Work required
Quote exactly, and only, the lines of the material below from the line with "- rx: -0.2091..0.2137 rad" through the line with "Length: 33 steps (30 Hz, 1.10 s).".
--- Data extract ---
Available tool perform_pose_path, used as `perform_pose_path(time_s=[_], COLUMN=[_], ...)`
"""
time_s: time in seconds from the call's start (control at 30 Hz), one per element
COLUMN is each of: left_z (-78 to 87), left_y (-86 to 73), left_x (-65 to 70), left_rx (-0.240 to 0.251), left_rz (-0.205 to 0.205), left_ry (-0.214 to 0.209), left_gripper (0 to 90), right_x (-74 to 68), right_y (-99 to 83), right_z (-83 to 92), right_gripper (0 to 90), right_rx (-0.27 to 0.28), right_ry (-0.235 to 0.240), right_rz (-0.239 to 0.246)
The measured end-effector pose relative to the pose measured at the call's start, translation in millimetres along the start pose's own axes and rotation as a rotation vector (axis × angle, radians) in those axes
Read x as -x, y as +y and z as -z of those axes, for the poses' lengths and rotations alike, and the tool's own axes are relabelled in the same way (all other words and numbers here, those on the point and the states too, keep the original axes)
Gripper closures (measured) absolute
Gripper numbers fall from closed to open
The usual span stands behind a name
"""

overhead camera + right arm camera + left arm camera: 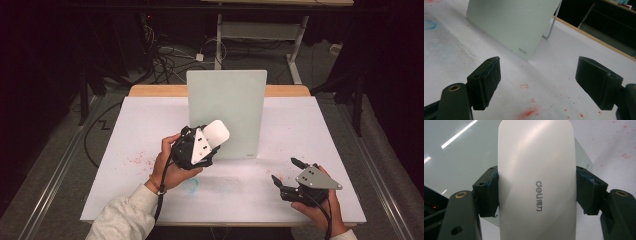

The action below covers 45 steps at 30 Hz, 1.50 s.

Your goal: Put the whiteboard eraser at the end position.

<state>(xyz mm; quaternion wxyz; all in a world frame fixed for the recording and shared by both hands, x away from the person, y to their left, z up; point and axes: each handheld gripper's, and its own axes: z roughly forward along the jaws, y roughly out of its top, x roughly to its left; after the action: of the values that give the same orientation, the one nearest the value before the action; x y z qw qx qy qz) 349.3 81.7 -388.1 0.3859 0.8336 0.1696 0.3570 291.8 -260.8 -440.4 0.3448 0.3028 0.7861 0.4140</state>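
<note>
Left hand-held gripper [212, 142] clamped on white eraser [216, 132], right hand-held gripper [286, 172] released
Could tip glass board [226, 112] if pressed too hard

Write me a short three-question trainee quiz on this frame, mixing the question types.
1. True or false: the left tongs are shut on the white rounded plastic eraser.
2. The right tongs are: A) open above the table, B) shut on the board, C) holding a pen.
3. Fill in: the pale green glass board stands ____ on the white table cover, propped by a wire stand.

Key: 1 true; 2 A; 3 upright, leaning slightly back.
</note>
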Motion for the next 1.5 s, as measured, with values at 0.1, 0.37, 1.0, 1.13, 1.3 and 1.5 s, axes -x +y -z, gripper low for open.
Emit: perform_pose_path(time_s=[0.1,0.37,1.0,1.13,1.3,1.5], left_z=[6.2,12.4,-21.8,-32.0,-43.9,-50.1], left_y=[-3.9,-15.3,-33.2,-30.2,-23.1,-19.3], left_x=[-1.7,-0.2,31.2,39.0,49.5,55.9], left_rx=[0.001,-0.027,-0.195,-0.222,-0.252,-0.273], left_rz=[0.018,-0.002,-0.1,-0.134,-0.192,-0.218], left_ry=[-0.039,-0.153,-0.511,-0.57,-0.604,-0.623], left_gripper=[29.1,29.0,29.0,29.0,28.9,28.8], right_x=[-1.8,-4.5,-4.9,-5.3,-5.7,-5.5], right_y=[-1.1,-0.7,-2.9,-3.0,-3.5,-4.1], right_z=[-0.1,-2.3,-5.5,-6.2,-6.8,-7.1], right_gripper=[20.9,20.9,20.9,20.9,20.9,20.9], right_rx=[-0.012,-0.025,-0.051,-0.056,-0.062,-0.065], right_ry=[0.007,0.016,0.039,0.044,0.048,0.049], right_rz=[0.007,0.01,0.018,0.022,0.027,0.026])
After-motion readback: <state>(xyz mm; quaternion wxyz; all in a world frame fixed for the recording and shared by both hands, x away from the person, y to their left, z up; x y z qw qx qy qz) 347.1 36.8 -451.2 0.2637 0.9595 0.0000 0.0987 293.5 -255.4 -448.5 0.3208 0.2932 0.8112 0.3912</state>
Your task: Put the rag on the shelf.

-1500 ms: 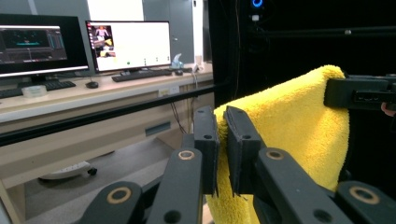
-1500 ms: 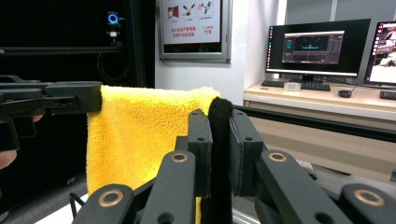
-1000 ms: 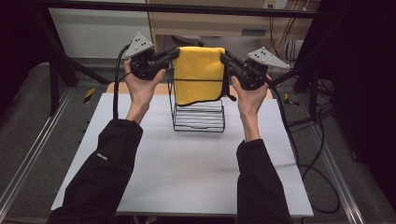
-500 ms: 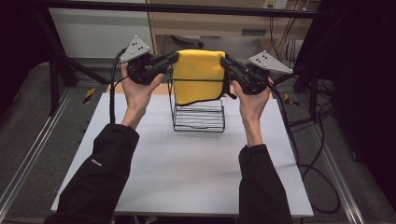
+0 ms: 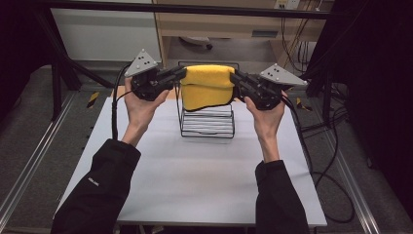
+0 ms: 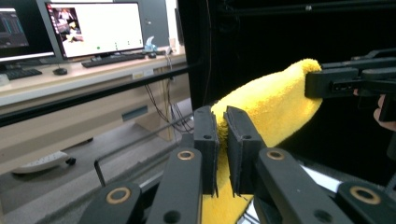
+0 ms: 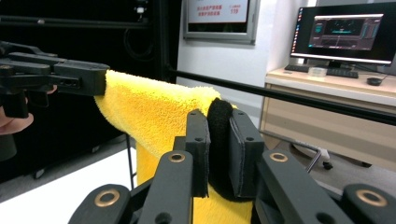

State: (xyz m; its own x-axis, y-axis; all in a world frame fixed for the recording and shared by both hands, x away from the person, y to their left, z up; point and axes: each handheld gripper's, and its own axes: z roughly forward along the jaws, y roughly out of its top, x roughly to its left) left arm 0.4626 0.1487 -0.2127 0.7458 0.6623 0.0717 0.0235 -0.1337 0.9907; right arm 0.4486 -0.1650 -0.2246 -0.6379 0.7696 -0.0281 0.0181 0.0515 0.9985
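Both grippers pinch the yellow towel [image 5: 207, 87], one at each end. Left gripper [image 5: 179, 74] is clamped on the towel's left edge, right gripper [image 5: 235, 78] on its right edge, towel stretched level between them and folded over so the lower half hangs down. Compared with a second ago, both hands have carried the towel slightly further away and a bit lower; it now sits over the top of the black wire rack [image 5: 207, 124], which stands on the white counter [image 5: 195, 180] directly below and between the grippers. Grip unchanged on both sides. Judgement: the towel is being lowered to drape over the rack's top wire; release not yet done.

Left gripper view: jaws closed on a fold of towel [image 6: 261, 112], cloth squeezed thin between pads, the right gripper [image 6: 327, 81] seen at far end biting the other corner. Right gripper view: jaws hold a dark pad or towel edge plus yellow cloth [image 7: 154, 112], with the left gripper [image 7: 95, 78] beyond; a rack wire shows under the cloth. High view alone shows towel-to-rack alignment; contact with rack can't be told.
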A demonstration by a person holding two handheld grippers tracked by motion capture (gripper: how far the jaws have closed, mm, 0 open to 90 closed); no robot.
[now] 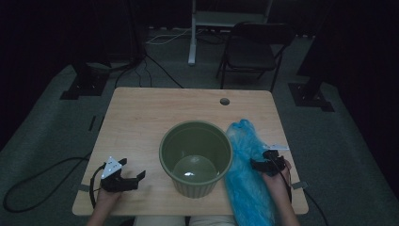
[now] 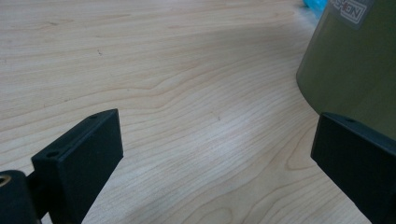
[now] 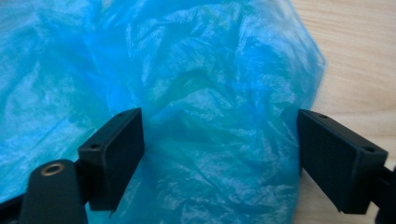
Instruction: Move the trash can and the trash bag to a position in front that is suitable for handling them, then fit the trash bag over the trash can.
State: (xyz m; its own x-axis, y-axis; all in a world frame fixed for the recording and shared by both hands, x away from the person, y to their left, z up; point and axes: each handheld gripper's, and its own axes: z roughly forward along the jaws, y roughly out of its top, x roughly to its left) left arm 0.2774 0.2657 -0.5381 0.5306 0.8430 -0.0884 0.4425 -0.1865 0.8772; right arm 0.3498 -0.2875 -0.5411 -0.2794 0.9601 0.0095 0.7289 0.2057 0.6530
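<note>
Right, crinkled blue plastic bag (image 1: 247, 179) lies beside the olive bucket (image 1: 196, 157) on the worktop (image 1: 141, 122); right claw (image 3: 219, 154) gapes over it, left claw (image 2: 215, 154) wide, empty.

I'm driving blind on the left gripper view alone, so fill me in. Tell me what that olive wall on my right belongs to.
Observer: It's a green bucket standing upright mid-table, empty inside.
Operator: Report what the other tool is over.
Observer: The right tool is open, its jaws either side of a crumpled blue plastic bag.
Operator: Place that bag for me.
Observer: It lies along the bucket's right side, its near end hanging over the table's near edge.
</note>
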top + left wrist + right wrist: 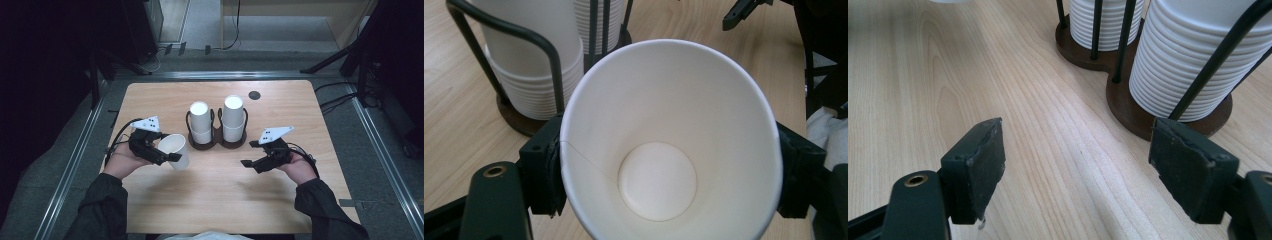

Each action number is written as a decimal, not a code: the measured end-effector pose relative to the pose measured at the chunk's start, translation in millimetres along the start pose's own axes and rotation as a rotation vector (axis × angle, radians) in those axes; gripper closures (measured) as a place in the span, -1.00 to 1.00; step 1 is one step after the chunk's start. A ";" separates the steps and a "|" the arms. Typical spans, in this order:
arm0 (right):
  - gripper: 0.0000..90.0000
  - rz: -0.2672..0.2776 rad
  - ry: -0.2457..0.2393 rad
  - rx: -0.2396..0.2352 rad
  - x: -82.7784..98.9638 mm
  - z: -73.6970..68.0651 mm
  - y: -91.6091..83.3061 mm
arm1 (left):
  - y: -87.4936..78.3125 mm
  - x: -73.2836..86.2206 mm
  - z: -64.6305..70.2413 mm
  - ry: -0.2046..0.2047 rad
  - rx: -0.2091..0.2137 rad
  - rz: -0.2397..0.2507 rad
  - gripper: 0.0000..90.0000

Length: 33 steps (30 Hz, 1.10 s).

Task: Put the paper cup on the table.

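1. Paper cup first: it's clamped in your left gripper, pads pressing on both sides of its wall, tipped over with its open mouth facing back toward you. It hangs just in front of the cup holder, toward your left of it and clear of the table.

2. The cup holder is your landmark. It has two wire cages on a dark wooden base, each holding a tall stack of white cups. Anything you set down should land on the bare wood on your side of it, well apart from the wire uprights.

3. To finish this well, I'd roll the left wrist until the cup's base points down, then lower it flat before letting go. The wall is thin, so squeeze no harder; the rim already looks slightly oval in the left gripper view.

4. Your right gripper hovers in front of the holder, off to your right of it. Its jaws stand wide apart with nothing between them, only tabletop showing in the gap.

5. Keep that right hand low and ready to steady the cup if it wobbles.
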State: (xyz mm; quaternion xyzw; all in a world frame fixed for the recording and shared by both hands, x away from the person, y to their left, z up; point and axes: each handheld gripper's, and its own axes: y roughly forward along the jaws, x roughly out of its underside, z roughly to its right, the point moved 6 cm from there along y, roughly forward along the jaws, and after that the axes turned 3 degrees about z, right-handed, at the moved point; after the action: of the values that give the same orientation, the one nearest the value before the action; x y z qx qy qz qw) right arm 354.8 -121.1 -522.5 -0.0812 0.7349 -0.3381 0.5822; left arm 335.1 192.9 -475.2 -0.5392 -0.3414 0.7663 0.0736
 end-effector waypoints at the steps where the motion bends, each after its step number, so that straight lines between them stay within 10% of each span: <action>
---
Solution below
  - rx: -0.2091..0.2137 rad
  - rz: -0.2397..0.2507 rad
  - gripper: 0.0000..90.0000

Length: 33 steps (30 Hz, 1.10 s).

The answer has been given, and the exercise is complete.